# What the exercise asks
Your copy of the data should match it exactly, leaving out only the pictures.

# Dataset excerpt
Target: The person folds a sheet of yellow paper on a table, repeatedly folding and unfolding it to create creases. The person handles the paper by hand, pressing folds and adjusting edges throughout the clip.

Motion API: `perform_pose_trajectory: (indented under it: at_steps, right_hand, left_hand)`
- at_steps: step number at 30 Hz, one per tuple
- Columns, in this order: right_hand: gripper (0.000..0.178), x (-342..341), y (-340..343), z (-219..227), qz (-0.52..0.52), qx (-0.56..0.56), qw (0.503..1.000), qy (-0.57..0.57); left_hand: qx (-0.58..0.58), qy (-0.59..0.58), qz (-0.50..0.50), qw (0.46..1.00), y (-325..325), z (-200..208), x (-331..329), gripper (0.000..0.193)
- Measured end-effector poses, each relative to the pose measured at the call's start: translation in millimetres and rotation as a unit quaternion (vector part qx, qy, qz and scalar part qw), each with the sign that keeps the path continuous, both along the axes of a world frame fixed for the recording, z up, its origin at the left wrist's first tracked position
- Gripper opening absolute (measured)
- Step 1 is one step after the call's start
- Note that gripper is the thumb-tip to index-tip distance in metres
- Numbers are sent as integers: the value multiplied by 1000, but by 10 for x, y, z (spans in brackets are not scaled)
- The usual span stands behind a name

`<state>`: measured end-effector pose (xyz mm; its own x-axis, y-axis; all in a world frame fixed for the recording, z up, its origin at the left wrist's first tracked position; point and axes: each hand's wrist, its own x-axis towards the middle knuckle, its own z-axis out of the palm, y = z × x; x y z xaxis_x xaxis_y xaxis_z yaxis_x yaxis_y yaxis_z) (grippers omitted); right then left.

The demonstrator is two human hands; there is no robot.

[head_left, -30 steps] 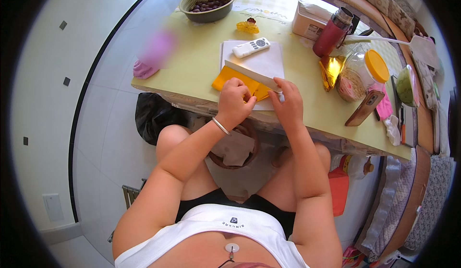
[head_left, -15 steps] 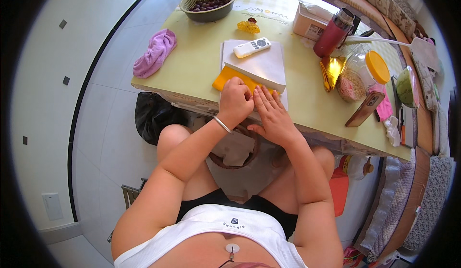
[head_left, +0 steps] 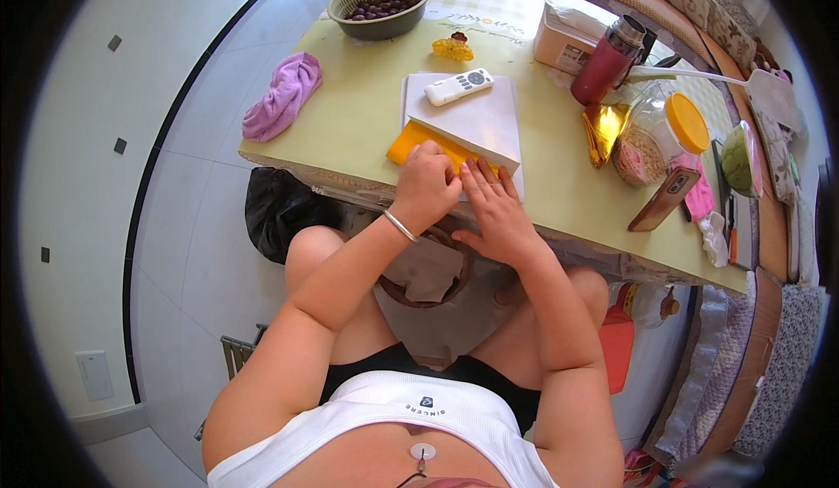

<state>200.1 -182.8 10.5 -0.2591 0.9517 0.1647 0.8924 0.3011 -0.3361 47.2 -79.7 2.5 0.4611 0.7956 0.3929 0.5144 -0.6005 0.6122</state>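
A strip of yellow paper (head_left: 404,145) lies at the table's near edge, partly under a folded white sheet (head_left: 485,130). My left hand (head_left: 426,187) rests on the yellow paper with its fingers curled into a fist; what they hold, if anything, is hidden. Beside it, my right hand (head_left: 498,213) lies flat, fingers stretched out over the right end of the yellow strip. The fingertips of both hands almost meet. A white remote control (head_left: 459,87) sits on top of the white sheet.
Farther back are a yellow hair claw (head_left: 452,48) and a basket of dark round fruit (head_left: 378,16). A purple cloth (head_left: 284,99) lies left. At right stand a red thermos (head_left: 607,60), a yellow-lidded jar (head_left: 645,143) and a phone (head_left: 666,198). Below the table is a bin (head_left: 426,269).
Both hands stay at the yellow paper; my left wrist has shifted slightly to the left. The things on the table have not moved.
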Motion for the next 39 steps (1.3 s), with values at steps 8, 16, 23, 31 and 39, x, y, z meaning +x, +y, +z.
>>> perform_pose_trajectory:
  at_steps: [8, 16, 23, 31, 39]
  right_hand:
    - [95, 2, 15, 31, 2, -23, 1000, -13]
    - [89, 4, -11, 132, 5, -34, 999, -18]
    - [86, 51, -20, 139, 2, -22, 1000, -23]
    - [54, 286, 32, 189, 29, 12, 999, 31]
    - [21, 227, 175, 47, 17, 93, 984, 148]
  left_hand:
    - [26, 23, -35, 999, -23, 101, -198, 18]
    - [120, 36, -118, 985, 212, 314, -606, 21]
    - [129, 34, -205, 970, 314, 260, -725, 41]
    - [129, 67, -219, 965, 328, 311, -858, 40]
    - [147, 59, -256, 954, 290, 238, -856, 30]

# Your response
Target: The person folds a sheet of yellow paper on a table, repeatedly folding and unfolding it to create creases. The person handles the paper by hand, pressing folds and adjusting edges throughout the clip.

Motion API: `perform_pose_trajectory: (indented under it: at_steps, right_hand, left_hand)`
- at_steps: step number at 30 Hz, one per tuple
- Columns, in this order: right_hand: gripper (0.000..0.178), x (-342..341), y (-340..343), z (-219..227), qz (-0.52..0.52), qx (-0.56..0.56), qw (0.503..1.000), qy (-0.57..0.57); left_hand: qx (-0.58..0.58), qy (-0.59..0.58), qz (-0.50..0.50), qw (0.46..1.00), y (-325..325), z (-200..208), x (-331..329), gripper (0.000..0.193)
- Measured end-effector poses, each relative to the pose measured at the call's start: translation in millimetres and rotation as a unit quaternion (vector part qx, qy, qz and scalar part qw), each with the sign that keeps the path continuous, both along the axes of a world frame fixed for the recording, z up, its origin at the left wrist's first tracked position
- Gripper opening absolute (measured)
- Step 1 is one step after the call's start
- Note that gripper is the thumb-tip to index-tip distance in metres
- Numbers are sent as integers: the value multiplied by 1000, but by 10 for x, y, z (spans in brackets are not scaled)
- The usual span stands behind a name

`<state>`: measured end-effector pose (xyz mm; its own x-axis, y-axis; all in a world frame fixed for the recording, z up, its origin at the left wrist's first tracked position; point and axes: each hand's wrist, its own x-axis towards the middle knuckle, its own z-axis out of the palm, y = z × x; x y z xaxis_x xaxis_y xaxis_z yaxis_x yaxis_y yaxis_z) (grippers omitted); right then left.

The demonstrator is two human hands; there is no robot.

[head_left, -30 steps] 
[head_left, -15 steps] 
[head_left, +0 steps] 

<state>200.1 -182.8 10.5 -0.2591 0.9517 0.1647 0.8924 0.3011 -0.3361 47.2 -79.7 2.5 0.4611 0.7956 0.3929 0.5144 -0.6005 0.6122</state>
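A strip of yellow paper (head_left: 404,145) lies at the table's near edge, partly under a folded white sheet (head_left: 485,130). My left hand (head_left: 426,187) rests on the yellow paper with its fingers curled into a fist; what they hold, if anything, is hidden. Beside it, my right hand (head_left: 498,213) lies flat, fingers stretched out over the right end of the yellow strip. The fingertips of both hands almost meet. A white remote control (head_left: 459,87) sits on top of the white sheet.
Farther back are a yellow hair claw (head_left: 452,48) and a basket of dark round fruit (head_left: 378,16). A purple cloth (head_left: 284,99) lies left. At right stand a red thermos (head_left: 607,60), a yellow-lidded jar (head_left: 645,143) and a phone (head_left: 666,198). Below the table is a bin (head_left: 426,269).
Both hands stay at the yellow paper; my left wrist has shifted slightly to the left. The things on the table have not moved.
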Motion for the next 39 steps (1.3 s), with values at steps 8, 16, 23, 31 and 39, x, y, z meaning +x, +y, +z.
>>> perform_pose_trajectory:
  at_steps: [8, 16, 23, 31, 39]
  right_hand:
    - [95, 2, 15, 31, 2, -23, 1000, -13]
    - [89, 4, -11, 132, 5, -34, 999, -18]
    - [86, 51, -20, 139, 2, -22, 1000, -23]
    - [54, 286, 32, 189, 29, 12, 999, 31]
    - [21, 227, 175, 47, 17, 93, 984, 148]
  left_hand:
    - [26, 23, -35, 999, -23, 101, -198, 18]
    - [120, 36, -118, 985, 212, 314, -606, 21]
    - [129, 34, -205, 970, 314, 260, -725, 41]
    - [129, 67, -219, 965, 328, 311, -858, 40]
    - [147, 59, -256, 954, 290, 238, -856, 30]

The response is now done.